» What you need to do
Which lines below contain "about"? Pull them out.
+++ Data provided
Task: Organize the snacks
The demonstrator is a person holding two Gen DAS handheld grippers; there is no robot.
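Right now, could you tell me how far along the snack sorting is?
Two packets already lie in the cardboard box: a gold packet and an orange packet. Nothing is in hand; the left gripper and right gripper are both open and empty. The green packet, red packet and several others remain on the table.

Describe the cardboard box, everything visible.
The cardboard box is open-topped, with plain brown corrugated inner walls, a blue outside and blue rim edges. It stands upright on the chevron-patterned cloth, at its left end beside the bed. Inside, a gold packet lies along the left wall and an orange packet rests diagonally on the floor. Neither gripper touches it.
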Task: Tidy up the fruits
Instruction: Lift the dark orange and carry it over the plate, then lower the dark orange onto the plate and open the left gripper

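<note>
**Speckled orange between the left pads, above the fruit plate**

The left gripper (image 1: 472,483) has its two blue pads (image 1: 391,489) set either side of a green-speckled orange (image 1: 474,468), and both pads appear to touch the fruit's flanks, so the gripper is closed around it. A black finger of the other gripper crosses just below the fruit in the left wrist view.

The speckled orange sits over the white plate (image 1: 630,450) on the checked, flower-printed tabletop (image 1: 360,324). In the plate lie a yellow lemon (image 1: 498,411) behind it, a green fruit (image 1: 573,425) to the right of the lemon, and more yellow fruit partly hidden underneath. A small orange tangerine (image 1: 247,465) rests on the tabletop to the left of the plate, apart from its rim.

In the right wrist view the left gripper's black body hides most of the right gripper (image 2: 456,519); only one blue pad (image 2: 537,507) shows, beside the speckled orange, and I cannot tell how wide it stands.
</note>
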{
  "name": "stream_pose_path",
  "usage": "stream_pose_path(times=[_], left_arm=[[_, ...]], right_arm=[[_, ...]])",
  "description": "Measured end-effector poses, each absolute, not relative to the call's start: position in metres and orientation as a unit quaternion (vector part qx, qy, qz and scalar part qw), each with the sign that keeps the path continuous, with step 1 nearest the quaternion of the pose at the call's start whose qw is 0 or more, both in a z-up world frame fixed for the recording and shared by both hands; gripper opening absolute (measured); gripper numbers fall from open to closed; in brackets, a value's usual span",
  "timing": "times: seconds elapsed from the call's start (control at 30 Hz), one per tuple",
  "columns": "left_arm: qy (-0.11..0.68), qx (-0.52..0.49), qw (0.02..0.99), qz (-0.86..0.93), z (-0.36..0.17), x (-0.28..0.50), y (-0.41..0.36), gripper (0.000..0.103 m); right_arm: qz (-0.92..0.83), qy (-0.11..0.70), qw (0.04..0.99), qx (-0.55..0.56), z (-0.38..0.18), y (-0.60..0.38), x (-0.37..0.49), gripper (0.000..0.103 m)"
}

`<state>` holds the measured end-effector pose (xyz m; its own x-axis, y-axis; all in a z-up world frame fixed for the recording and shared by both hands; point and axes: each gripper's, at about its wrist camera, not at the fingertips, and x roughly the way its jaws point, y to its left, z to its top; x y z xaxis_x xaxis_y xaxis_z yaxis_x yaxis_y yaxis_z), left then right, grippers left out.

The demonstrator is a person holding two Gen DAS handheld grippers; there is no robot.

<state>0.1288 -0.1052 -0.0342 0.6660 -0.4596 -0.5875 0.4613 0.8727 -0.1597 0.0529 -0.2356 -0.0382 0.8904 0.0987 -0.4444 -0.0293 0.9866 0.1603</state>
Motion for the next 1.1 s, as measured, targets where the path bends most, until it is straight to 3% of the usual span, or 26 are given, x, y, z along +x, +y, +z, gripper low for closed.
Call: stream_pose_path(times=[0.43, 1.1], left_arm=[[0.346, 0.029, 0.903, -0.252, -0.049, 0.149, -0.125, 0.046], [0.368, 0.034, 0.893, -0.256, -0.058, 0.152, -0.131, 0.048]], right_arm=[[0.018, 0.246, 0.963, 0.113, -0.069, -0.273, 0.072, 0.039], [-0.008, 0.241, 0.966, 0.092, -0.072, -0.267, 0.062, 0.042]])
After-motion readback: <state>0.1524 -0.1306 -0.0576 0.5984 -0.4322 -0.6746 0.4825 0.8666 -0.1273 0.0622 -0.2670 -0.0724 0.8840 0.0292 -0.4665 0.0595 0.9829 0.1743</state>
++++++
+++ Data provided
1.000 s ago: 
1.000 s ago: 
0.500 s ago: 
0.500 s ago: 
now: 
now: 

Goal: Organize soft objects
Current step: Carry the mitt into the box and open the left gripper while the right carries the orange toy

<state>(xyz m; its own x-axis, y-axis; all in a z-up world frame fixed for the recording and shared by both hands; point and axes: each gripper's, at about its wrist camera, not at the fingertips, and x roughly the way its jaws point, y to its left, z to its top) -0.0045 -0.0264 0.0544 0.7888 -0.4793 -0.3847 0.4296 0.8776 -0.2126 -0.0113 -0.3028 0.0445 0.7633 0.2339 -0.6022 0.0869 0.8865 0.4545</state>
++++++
» Response area
`<state>` holds the measured end-effector pose (xyz m; its own x-axis, y-axis; all in a z-up world frame fixed for the recording and shared by both hands; point and axes: each gripper's, at about its wrist camera, not at the fingertips, and x roughly the way its jaws point, y to its left, z to its top; x y z xaxis_x xaxis_y xaxis_z yaxis_x yaxis_y yaxis_z), left then right, grippers left out.
<state>(xyz m; its own x-axis, y-axis; all in a z-up world frame fixed for the recording and shared by both hands; point and axes: each gripper's, at about its wrist camera, not at the fingertips, and x roughly the way its jaws point, y to its left, z to its top) -0.0045 -0.0264 0.0544 0.7888 -0.4793 -0.3847 0.4296 0.8776 -0.2126 -0.0113 -0.3028 0.0445 0.7633 0.2339 -0.6022 0.0869 0.8865 0.4545</state>

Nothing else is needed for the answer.